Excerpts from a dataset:
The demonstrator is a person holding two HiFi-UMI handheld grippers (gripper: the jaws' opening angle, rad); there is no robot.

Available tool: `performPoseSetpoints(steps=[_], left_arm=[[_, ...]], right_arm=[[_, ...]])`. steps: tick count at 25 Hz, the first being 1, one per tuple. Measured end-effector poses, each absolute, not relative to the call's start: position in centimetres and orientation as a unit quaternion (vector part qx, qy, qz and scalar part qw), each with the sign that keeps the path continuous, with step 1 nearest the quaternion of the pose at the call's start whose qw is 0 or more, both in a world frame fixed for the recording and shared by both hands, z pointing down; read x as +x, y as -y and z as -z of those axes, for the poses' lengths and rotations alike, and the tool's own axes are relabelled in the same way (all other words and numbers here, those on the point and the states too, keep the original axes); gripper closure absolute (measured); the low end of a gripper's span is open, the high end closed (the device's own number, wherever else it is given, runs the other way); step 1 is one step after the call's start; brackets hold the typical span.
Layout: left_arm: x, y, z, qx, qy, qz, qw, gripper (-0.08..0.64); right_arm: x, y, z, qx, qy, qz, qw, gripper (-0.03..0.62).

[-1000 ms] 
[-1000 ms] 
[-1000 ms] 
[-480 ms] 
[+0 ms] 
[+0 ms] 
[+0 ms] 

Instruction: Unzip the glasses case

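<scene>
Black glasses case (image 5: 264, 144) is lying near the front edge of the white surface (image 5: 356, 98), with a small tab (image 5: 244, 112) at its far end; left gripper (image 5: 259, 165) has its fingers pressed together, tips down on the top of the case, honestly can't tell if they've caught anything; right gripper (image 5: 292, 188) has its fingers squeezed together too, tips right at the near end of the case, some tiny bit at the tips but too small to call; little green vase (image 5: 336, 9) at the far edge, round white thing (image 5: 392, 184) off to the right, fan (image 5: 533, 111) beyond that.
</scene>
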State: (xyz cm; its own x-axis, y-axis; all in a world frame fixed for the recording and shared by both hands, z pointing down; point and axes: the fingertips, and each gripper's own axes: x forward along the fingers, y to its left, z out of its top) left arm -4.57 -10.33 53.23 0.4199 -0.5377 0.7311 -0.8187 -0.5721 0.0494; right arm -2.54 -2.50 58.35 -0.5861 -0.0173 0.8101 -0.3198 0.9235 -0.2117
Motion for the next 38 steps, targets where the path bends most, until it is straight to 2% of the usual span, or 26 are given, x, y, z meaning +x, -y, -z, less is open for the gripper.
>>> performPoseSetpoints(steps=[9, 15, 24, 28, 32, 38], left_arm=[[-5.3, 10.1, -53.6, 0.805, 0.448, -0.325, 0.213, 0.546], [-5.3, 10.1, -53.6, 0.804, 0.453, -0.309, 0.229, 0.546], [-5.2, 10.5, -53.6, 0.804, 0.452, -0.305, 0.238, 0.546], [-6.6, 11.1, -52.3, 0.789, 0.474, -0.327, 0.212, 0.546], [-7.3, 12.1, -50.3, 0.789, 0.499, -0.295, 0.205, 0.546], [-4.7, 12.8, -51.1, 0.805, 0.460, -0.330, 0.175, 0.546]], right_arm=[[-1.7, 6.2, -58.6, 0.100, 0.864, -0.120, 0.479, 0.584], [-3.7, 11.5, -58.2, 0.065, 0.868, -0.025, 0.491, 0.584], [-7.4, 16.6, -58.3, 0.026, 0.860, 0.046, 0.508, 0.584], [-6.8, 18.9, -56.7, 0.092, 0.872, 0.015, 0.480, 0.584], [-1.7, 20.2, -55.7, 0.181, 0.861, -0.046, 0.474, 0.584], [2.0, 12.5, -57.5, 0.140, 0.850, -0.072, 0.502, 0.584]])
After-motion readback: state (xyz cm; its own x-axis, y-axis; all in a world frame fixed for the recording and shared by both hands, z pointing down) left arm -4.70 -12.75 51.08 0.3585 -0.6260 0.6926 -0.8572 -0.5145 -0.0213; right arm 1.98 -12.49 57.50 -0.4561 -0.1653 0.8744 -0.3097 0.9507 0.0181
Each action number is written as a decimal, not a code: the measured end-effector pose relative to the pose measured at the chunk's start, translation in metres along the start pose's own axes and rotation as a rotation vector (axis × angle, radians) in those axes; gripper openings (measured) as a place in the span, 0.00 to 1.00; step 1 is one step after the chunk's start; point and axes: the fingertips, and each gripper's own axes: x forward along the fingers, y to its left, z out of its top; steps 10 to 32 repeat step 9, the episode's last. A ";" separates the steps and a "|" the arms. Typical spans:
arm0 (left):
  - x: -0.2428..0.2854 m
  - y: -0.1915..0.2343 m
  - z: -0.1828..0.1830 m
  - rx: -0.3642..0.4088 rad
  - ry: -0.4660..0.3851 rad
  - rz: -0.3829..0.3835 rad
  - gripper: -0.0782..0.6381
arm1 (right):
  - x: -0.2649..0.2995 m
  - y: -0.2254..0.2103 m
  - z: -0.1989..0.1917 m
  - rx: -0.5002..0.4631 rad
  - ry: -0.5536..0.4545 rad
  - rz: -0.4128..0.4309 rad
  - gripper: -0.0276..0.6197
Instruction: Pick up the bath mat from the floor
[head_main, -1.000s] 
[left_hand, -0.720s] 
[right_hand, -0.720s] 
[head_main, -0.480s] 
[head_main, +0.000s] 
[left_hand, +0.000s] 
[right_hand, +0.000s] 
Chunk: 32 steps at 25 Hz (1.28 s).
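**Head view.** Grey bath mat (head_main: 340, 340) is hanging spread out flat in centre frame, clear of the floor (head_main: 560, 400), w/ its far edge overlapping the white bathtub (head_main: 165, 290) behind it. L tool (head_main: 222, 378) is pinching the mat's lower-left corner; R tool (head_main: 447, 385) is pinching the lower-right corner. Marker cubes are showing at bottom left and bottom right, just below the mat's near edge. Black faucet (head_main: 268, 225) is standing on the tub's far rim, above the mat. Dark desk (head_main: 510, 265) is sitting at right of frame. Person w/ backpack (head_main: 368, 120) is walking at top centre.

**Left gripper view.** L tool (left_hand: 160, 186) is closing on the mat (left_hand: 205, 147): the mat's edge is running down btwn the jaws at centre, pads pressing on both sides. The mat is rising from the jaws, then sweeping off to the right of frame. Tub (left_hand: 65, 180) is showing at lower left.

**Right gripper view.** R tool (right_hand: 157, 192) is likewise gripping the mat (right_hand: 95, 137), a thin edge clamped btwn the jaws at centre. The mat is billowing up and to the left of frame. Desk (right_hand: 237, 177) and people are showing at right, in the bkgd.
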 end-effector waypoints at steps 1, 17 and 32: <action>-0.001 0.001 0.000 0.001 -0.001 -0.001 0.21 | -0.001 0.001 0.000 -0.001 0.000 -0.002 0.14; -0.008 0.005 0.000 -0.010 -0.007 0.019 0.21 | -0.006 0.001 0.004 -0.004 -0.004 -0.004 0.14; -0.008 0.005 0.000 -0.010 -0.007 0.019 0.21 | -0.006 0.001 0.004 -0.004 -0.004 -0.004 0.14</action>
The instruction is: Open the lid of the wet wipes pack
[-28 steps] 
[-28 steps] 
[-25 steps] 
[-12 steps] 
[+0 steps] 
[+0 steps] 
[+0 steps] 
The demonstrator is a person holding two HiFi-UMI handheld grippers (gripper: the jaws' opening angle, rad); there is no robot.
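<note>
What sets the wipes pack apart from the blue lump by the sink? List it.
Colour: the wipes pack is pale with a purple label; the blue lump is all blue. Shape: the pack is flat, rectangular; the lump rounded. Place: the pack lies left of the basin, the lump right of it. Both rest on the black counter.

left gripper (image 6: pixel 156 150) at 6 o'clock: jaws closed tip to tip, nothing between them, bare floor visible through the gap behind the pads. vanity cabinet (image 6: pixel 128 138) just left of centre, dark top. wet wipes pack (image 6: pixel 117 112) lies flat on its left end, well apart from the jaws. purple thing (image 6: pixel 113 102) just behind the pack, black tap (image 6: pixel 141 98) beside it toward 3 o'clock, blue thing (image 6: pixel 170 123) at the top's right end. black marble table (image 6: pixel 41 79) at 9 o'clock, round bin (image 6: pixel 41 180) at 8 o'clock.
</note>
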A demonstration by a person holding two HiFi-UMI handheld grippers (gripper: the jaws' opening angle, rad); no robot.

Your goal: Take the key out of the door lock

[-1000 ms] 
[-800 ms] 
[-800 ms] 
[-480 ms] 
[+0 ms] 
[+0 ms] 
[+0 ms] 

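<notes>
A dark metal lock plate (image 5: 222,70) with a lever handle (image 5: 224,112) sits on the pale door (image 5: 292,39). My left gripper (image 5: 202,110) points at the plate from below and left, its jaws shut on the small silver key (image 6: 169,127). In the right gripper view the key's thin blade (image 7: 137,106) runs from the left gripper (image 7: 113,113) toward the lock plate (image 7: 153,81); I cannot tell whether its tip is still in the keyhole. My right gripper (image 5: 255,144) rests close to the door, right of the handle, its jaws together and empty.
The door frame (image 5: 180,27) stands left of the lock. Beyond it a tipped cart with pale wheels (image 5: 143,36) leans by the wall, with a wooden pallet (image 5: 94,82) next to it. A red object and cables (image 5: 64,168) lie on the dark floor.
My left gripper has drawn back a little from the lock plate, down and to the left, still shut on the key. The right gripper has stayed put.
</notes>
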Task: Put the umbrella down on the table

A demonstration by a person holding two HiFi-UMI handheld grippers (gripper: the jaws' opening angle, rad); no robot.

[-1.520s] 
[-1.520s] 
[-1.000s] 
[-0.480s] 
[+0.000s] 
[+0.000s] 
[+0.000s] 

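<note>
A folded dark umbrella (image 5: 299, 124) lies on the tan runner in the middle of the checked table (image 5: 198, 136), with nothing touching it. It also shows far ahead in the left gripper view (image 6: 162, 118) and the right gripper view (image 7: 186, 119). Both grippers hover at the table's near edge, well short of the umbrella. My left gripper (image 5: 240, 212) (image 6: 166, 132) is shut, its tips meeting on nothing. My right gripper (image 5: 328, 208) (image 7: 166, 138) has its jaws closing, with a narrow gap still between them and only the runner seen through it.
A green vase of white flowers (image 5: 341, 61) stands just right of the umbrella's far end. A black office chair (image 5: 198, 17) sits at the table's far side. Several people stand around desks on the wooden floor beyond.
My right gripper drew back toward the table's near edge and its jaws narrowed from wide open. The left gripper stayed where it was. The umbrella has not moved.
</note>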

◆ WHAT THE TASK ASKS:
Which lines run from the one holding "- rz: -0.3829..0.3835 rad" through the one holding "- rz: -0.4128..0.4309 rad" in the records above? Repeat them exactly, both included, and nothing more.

◆ YOUR SOLUTION:
  - rz: -0.3829..0.3835 rad
  - gripper: -0.0782..0.6381
arm1 (right):
  - x: -0.2649..0.2995 m
  - y: -0.2254..0.2103 m
  - z: -0.1989..0.1917 m
  - rx: -0.5002..0.4631 rad
  - ry: -0.5536..0.4545 rad
  - rz: -0.4128..0.4309 rad

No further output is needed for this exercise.